In Missouri, 59 percent favored the government plan.

In Mississippi, 60 percent favored the government plan.

That aligns with results from previous primaries and caucuses.

But this time, the exit polls in several states asked an even more telling question: Does the economic system of the United States work well as it is, need minor changes, or need a complete overhaul?

Sanders, a democratic socialist, has called for bold structural changes in how the economy works—as did Massachusetts Senator Elizabeth Warren, who left the race last week.

In Michigan, 44 percent favored a complete overhaul—a statistical tie with the 47 percent who favored minor changes. 

In Missouri, “a complete overhaul” won with 48 percent, over 43 percent for minor changes.

In other words, the ideas that Sanders has popularized were running better than Sanders himself. As former Michigan gubernatorial candidate Abdul El-Sayed explained on Tuesday night, “Let us not forget that ideas that Bernie has been running on for the past four years plus, these ideas are ascending: government-run health care, fundamentally changing our economy.”

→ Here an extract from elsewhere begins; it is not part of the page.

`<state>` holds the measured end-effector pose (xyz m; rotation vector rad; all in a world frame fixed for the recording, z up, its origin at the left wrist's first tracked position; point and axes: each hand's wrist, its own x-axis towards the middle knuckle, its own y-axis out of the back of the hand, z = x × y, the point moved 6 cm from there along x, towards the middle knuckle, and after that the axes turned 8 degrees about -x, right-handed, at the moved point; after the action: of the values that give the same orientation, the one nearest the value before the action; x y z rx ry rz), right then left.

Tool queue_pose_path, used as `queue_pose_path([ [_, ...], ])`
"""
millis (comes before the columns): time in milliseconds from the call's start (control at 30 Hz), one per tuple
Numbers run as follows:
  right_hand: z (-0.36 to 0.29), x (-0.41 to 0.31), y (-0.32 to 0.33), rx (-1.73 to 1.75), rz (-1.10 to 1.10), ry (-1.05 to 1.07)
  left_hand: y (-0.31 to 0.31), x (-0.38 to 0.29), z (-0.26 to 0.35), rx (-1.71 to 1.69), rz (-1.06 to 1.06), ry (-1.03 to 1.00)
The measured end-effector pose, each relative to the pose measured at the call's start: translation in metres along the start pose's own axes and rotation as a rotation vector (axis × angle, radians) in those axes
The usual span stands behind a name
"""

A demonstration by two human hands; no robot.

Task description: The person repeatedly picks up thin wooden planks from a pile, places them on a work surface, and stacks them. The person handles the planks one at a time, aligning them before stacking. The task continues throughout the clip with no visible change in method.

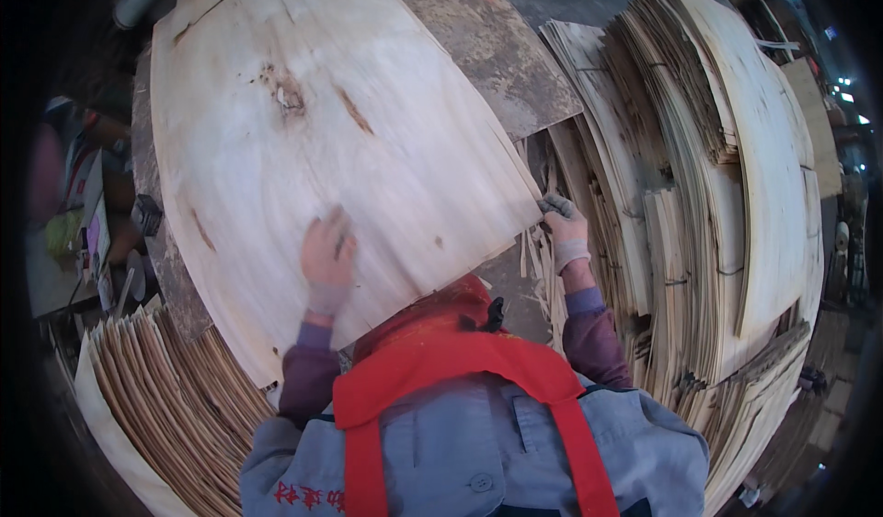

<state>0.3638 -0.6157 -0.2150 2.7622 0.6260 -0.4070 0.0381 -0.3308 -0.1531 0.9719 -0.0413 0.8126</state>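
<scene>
A large pale wood veneer sheet [386,193], with a knot hole and dark streaks, lies before me on a worn table. Other sheet edges show beneath it at the far end and along its near right side. My left hand [329,258], in a pale work glove, is over the sheet's near left part, palm down and blurred. It holds nothing, and whether it touches the wood is hard to tell. At the near right corner, my right hand [567,224], gloved with grey fingertips, pinches the sheet's edge.
Tied veneer bundles [690,172] stand on edge along the right. Another veneer stack [172,393] stands at lower left. Bare stained tabletop [510,55] shows beyond the sheet. Thin veneer strips [548,296] hang near my right wrist. A small dark object [146,215] sits at the left table edge.
</scene>
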Motion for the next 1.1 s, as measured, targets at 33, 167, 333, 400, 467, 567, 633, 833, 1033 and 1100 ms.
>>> queue_pose_path([
  [33, -0.008, 0.000, -0.002, -0.007, -0.041, -0.002, -0.002, -0.020, 0.014, 0.029, -0.016, 0.020],
  [167, -0.063, -0.021, -0.014, -0.152, -0.153, 0.117, -0.004, -0.066, 0.065, 0.105, -0.224, 0.069],
  [333, -0.135, -0.053, -0.012, -0.006, -0.258, 0.217, 0.007, -0.100, 0.072, 0.242, -0.276, 0.086],
  [400, -0.144, -0.059, -0.013, 0.052, -0.279, 0.228, 0.015, -0.102, 0.072, 0.280, -0.277, 0.083],
  [467, -0.144, -0.056, -0.011, 0.134, -0.295, 0.213, 0.026, -0.098, 0.079, 0.292, -0.313, 0.061],
  [567, -0.127, -0.039, -0.006, 0.158, -0.166, 0.240, 0.047, -0.084, 0.088, 0.287, -0.286, 0.022],
  [633, -0.105, -0.024, 0.001, 0.056, -0.071, 0.287, 0.065, -0.068, 0.086, 0.341, -0.292, -0.005],
  [833, -0.064, -0.020, -0.012, 0.068, -0.061, 0.125, 0.104, -0.017, 0.046, 0.419, -0.269, -0.044],
  [1033, -0.070, -0.026, -0.049, 0.016, -0.095, 0.035, 0.113, 0.068, -0.030, 0.451, -0.215, -0.053],
  [1100, -0.077, -0.027, -0.057, 0.029, -0.065, 0.026, 0.106, 0.100, -0.060, 0.460, -0.181, -0.091],
])
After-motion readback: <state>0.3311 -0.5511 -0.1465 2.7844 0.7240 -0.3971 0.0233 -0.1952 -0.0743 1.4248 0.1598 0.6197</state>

Ascending. But not winning.

In an election season where overwhelming majorities of voters say the elusive quality of “electability” matters more than shared values and policy positions, Biden has been identified—by pundits and party insiders—as the candidate who is better positioned to “beat Trump.”

The Sanders campaign has always disputed that claim. But Tuesday evening’s results pointed to a clear conclusion: Substantial numbers of voters who have been convinced by Sanders on the issues have not been convinced to vote for Sanders. 

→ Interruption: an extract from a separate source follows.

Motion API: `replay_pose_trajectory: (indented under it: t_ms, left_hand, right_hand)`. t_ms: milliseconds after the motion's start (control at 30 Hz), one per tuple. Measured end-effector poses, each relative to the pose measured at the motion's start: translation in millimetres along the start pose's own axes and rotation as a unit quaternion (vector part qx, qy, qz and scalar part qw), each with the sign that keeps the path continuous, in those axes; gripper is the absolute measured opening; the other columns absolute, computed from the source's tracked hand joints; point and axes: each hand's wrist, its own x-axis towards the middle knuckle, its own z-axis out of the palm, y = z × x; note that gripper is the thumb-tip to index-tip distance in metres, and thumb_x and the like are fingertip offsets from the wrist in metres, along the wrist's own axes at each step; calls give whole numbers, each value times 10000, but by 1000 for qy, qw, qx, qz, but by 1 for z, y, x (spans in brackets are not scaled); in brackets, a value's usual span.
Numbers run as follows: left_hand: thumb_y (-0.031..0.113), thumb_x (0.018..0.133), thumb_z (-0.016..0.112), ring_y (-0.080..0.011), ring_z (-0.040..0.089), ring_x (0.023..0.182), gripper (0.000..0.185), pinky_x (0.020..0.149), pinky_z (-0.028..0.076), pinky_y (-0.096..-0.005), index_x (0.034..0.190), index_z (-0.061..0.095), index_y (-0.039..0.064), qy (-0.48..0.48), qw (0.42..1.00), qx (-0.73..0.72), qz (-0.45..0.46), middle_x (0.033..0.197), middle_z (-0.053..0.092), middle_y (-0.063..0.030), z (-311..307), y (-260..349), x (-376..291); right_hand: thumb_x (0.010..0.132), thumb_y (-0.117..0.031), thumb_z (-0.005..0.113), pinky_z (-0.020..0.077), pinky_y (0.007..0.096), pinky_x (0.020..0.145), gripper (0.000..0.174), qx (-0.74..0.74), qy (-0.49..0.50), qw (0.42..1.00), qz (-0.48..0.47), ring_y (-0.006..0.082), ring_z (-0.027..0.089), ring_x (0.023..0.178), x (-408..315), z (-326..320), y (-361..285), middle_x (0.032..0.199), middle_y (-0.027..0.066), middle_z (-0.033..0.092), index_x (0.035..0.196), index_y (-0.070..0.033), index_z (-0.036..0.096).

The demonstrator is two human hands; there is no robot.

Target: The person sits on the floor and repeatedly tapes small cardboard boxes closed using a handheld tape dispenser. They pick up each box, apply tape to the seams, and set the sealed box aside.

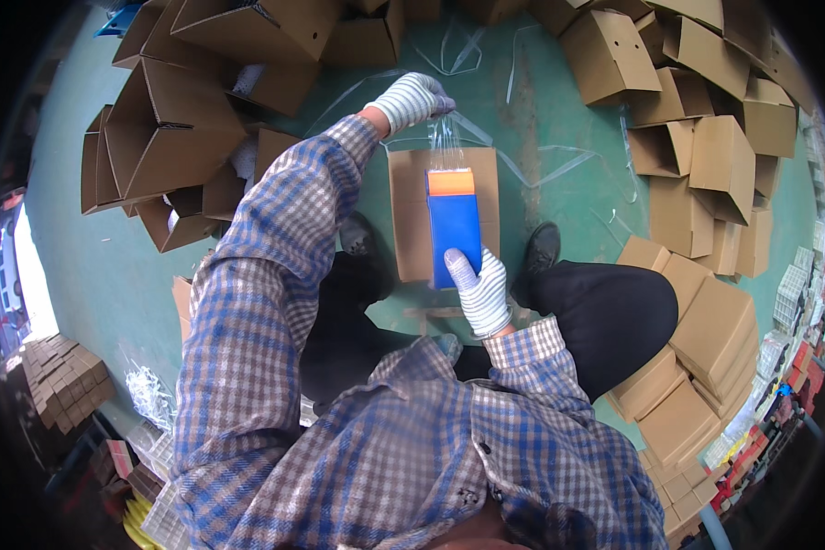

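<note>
My right hand, in a striped knit glove, grips the near end of a slim blue box with an orange end band. The thumb lies on its upper face. Farther out, my left hand, gloved alike, pinches clear plastic film. That film is stretched in creases between the fingers and the orange end. Beneath the blue box, between my feet, is a brown cardboard piece; whether it is a flat sheet or a closed carton I cannot tell.
Open cardboard cartons crowd the left front, and more cartons are heaped at the right. Flattened-looking cardboard stacks lie beside my right knee. Loose clear strapping trails over the green floor. Shredded white strips lie at left.
</note>
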Motion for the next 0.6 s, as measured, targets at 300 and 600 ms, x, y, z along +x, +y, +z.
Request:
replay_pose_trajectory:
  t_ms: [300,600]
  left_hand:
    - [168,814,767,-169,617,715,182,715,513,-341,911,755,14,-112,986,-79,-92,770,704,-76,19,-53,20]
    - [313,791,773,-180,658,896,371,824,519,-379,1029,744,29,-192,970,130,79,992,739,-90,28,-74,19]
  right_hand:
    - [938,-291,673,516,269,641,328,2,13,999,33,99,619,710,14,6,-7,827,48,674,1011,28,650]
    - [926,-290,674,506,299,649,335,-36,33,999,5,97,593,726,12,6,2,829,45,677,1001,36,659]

Sanders had hoped to avoid this disconnect, framing his 2020 race as the completion of a mission that began in 2016. As he launched this year’s campaign, the senator ticked off the ideas that

were considered by establishment politicians and mainstream media to be “radical” and “extreme”—ideas, they said, that nobody in America would support. Raising the minimum wage to a living wage. Too radical. Guaranteeing health care to all as a right, not a privilege. Too radical. Creating up to 15 million jobs by rebuilding our crumbling infrastructure with a one trillion dollar investment. Too radical. Aggressively combating climate change. Too radical. Reforming our broken criminal justice and immigration systems. Too radical. Not taking money from super PACs and the rich. Too radical.

Then, with a broad smile and a lilt in his voice, he said,

Those ideas that we talked about four years ago that seemed so very radical at that time. Well, today, virtually all of those ideas are supported by a majority of the American people and have overwhelming support from Democrats and independents—and they’re ideas that Democratic candidates for president to school board are now supporting.

Sanders referenced the ideological shift not to brag about the past but to suggest a prospect for the future. The theory from the start of the current campaign was that the senator’s second bid would close the deal. If he won the battle of ideas the last time, then surely he would win the battle for the nomination this time.

The math seemed right in February, when Sanders tied for first in the Iowa caucuses, won the New Hampshire primary, and then swept Nevada. But nothing has gone according to plan since the senator lost the February 29 South Carolina primary to a resurgent Biden. Sanders fell short of expectations on Super Tuesday and began to trail in the delegate count that he had expected to lead going into the critical contests of mid-March.

And in the most critical of those contests, while his ideas were winning, Sanders was having a very hard time making the calculus work.